TASK DIRECTIONS - On how many lines of the data below does the word "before" appear? Reply with the number only.

Source data -
BEGIN

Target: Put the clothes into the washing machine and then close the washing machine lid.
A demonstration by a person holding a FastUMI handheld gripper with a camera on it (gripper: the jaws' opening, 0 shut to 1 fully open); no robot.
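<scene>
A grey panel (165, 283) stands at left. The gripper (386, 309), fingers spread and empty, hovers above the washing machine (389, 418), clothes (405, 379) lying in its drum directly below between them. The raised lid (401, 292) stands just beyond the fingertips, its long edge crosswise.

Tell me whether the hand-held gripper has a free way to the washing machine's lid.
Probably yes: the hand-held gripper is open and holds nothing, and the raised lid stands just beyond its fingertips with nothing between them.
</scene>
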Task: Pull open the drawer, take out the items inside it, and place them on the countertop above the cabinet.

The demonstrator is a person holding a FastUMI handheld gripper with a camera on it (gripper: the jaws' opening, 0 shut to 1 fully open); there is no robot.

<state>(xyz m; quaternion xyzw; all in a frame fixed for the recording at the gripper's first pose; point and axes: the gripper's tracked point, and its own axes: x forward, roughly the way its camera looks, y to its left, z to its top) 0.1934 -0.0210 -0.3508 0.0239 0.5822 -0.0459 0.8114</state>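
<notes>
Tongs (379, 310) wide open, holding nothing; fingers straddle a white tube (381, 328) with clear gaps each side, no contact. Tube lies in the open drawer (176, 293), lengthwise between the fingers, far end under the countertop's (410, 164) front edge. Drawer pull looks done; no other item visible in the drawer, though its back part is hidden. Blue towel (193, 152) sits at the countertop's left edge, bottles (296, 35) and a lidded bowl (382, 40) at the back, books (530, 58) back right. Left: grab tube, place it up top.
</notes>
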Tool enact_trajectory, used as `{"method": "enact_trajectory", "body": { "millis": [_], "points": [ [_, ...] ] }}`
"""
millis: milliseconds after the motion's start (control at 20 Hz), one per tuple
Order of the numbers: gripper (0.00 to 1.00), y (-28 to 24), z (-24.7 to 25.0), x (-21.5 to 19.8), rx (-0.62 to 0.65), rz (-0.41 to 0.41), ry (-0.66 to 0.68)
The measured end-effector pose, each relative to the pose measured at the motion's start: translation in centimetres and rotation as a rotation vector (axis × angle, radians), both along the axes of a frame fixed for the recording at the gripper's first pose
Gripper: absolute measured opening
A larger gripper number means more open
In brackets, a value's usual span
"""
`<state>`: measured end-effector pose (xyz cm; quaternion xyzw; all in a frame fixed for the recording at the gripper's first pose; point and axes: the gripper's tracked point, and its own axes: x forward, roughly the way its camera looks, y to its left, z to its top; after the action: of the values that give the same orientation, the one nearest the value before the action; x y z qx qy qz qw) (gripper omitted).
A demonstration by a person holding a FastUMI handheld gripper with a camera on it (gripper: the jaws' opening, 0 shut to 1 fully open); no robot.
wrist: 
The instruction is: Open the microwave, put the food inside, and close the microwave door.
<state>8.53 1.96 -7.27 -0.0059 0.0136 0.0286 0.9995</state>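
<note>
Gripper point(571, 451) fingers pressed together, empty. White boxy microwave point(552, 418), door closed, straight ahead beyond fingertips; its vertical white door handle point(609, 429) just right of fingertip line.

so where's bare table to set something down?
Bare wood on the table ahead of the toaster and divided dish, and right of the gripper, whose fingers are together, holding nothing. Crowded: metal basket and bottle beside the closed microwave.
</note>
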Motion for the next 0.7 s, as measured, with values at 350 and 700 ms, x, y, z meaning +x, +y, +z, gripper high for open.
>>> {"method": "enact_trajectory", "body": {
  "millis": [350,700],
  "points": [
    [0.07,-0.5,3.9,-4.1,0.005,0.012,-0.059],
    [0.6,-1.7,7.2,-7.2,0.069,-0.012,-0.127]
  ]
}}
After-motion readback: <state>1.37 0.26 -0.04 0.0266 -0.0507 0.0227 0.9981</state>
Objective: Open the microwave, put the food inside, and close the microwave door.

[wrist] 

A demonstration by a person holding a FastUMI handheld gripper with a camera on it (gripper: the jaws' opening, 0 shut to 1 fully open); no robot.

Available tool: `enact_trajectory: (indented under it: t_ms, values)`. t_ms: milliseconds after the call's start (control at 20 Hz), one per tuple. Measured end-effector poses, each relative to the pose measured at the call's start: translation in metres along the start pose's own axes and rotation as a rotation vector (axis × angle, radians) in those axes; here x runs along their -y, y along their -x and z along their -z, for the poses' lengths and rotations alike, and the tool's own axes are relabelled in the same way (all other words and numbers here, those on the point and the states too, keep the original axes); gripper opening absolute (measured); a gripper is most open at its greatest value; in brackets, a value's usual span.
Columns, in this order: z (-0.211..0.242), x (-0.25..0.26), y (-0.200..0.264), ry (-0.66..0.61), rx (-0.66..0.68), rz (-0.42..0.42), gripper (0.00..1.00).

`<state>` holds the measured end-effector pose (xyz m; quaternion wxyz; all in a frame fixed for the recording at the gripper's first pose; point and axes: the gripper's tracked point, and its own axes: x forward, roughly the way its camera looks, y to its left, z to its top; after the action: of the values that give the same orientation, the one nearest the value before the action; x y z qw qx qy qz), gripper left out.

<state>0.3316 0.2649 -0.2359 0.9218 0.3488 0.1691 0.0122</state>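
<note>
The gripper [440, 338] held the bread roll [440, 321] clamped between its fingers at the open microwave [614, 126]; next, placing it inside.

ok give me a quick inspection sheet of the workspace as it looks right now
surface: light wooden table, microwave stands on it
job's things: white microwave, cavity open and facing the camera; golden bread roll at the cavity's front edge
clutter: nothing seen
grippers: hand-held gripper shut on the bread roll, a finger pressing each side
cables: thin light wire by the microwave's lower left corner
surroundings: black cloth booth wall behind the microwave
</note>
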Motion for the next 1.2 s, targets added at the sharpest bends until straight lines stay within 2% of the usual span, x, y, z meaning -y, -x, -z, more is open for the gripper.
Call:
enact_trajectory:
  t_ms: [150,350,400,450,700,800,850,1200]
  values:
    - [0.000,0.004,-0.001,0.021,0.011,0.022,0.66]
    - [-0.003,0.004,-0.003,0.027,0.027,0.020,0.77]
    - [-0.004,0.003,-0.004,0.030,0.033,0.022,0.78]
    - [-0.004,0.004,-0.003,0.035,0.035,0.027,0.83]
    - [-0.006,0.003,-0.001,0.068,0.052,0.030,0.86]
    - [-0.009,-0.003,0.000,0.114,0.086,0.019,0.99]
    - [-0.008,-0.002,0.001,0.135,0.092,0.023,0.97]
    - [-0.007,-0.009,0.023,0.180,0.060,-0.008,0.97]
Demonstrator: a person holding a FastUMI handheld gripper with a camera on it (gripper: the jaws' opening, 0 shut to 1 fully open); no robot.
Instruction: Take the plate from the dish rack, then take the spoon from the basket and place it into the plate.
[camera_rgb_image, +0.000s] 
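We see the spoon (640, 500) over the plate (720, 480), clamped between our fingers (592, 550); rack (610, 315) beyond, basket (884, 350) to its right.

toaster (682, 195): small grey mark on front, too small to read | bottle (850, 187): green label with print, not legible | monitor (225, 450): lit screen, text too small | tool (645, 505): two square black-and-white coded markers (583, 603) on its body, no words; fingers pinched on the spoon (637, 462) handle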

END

ANSWER TO THE EXERCISE - 2